■ **WHAT IS EXPECTED**
Excluding pictures, give the entries again exactly as they appear.

BEGIN SUPPLIED RECORDS

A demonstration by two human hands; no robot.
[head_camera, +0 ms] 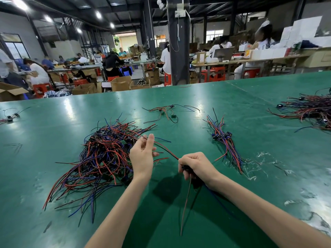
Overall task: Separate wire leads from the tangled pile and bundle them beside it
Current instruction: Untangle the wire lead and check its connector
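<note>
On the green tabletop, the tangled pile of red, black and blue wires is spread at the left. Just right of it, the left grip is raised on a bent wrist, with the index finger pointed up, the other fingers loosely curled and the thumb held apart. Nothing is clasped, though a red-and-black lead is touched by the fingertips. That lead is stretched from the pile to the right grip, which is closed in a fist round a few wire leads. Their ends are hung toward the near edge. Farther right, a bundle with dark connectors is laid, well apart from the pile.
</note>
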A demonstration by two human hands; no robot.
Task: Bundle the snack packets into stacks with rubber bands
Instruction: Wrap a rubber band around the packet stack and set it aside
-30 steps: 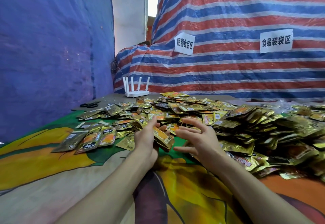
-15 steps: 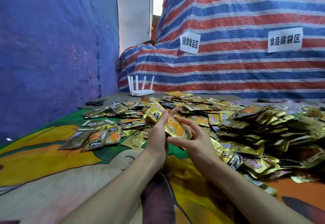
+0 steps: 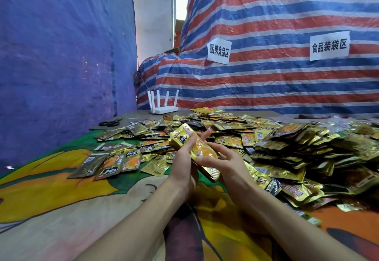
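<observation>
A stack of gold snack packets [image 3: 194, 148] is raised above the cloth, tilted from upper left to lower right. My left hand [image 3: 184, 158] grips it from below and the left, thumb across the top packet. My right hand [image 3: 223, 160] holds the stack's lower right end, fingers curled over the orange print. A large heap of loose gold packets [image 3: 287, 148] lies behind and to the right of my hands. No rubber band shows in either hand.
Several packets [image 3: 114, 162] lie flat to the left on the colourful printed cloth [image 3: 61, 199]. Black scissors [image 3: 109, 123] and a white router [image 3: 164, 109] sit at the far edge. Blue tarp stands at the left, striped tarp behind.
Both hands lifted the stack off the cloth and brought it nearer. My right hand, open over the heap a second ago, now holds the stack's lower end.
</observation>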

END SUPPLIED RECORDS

■ **WRITTEN REPLY**
A demonstration by two human hands; no robot.
[head_camera, +0 ms] 
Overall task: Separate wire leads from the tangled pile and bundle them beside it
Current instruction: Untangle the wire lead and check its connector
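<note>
On the green tabletop, the tangled pile of red, black and blue wires is spread at the left. Just right of it, the left grip is raised on a bent wrist, with the index finger pointed up, the other fingers loosely curled and the thumb held apart. Nothing is clasped, though a red-and-black lead is touched by the fingertips. That lead is stretched from the pile to the right grip, which is closed in a fist round a few wire leads. Their ends are hung toward the near edge. Farther right, a bundle with dark connectors is laid, well apart from the pile.
</note>
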A demonstration by two human hands; no robot.
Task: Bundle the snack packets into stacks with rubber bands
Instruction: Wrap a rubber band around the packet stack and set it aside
-30 steps: 
-15 steps: 
+0 steps: 
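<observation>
A stack of gold snack packets [image 3: 194, 148] is raised above the cloth, tilted from upper left to lower right. My left hand [image 3: 184, 158] grips it from below and the left, thumb across the top packet. My right hand [image 3: 223, 160] holds the stack's lower right end, fingers curled over the orange print. A large heap of loose gold packets [image 3: 287, 148] lies behind and to the right of my hands. No rubber band shows in either hand.
Several packets [image 3: 114, 162] lie flat to the left on the colourful printed cloth [image 3: 61, 199]. Black scissors [image 3: 109, 123] and a white router [image 3: 164, 109] sit at the far edge. Blue tarp stands at the left, striped tarp behind.
Both hands lifted the stack off the cloth and brought it nearer. My right hand, open over the heap a second ago, now holds the stack's lower end.
</observation>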

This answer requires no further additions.